#### Work to be completed:
Down to the last line, set the entries down again exactly.

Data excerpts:

···

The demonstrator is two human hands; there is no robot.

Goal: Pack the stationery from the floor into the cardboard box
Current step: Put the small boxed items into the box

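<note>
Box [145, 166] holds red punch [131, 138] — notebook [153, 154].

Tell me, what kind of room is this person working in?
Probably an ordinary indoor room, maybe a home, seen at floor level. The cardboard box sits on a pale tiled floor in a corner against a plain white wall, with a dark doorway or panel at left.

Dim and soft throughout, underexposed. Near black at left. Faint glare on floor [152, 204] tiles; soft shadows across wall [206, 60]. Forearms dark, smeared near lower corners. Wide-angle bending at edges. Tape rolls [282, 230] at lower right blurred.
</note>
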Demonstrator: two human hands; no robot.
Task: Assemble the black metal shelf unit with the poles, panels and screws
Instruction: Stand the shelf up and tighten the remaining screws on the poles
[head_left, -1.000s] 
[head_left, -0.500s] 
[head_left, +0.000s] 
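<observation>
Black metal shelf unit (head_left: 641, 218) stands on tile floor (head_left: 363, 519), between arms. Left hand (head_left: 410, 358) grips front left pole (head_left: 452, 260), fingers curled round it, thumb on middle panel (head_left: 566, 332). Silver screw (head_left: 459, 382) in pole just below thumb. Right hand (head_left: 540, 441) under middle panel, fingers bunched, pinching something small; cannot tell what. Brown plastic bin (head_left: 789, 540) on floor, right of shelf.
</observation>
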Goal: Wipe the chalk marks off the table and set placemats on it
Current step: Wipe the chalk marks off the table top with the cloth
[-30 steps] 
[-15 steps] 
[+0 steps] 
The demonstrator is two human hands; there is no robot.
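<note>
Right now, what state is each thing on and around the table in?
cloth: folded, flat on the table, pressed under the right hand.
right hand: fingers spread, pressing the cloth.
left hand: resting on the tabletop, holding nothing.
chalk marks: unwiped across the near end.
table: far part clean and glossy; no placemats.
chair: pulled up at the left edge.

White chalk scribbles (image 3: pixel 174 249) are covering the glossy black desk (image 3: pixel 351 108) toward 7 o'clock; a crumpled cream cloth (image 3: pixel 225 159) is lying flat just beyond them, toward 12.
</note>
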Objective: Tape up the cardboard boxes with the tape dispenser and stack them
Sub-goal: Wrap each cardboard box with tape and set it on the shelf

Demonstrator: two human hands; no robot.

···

#### Output below:
The demonstrator is two human hands; there is no robot.

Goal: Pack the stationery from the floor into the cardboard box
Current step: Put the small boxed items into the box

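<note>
Box [145, 166] holds red punch [131, 138] — notebook [153, 154].

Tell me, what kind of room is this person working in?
Probably an ordinary indoor room, maybe a home, seen at floor level. The cardboard box sits on a pale tiled floor in a corner against a plain white wall, with a dark doorway or panel at left.

Dim and soft throughout, underexposed. Near black at left. Faint glare on floor [152, 204] tiles; soft shadows across wall [206, 60]. Forearms dark, smeared near lower corners. Wide-angle bending at edges. Tape rolls [282, 230] at lower right blurred.
</note>
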Demonstrator: two human hands; no robot.
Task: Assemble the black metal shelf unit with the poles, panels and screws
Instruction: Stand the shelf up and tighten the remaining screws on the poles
[head_left, -1.000s] 
[head_left, -0.500s] 
[head_left, +0.000s] 
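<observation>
Black metal shelf unit (head_left: 641, 218) stands on tile floor (head_left: 363, 519), between arms. Left hand (head_left: 410, 358) grips front left pole (head_left: 452, 260), fingers curled round it, thumb on middle panel (head_left: 566, 332). Silver screw (head_left: 459, 382) in pole just below thumb. Right hand (head_left: 540, 441) under middle panel, fingers bunched, pinching something small; cannot tell what. Brown plastic bin (head_left: 789, 540) on floor, right of shelf.
</observation>
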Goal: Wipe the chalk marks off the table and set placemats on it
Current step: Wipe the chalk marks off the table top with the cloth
[-30 steps] 
[-15 steps] 
[+0 steps] 
The demonstrator is two human hands; there is no robot.
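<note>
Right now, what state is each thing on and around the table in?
cloth: folded, flat on the table, pressed under the right hand.
right hand: fingers spread, pressing the cloth.
left hand: resting on the tabletop, holding nothing.
chalk marks: unwiped across the near end.
table: far part clean and glossy; no placemats.
chair: pulled up at the left edge.

White chalk scribbles (image 3: pixel 174 249) are covering the glossy black desk (image 3: pixel 351 108) toward 7 o'clock; a crumpled cream cloth (image 3: pixel 225 159) is lying flat just beyond them, toward 12.
</note>
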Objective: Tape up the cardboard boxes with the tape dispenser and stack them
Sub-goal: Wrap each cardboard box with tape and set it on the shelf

Demonstrator: two human hands; no robot.

No further output is required for this exercise.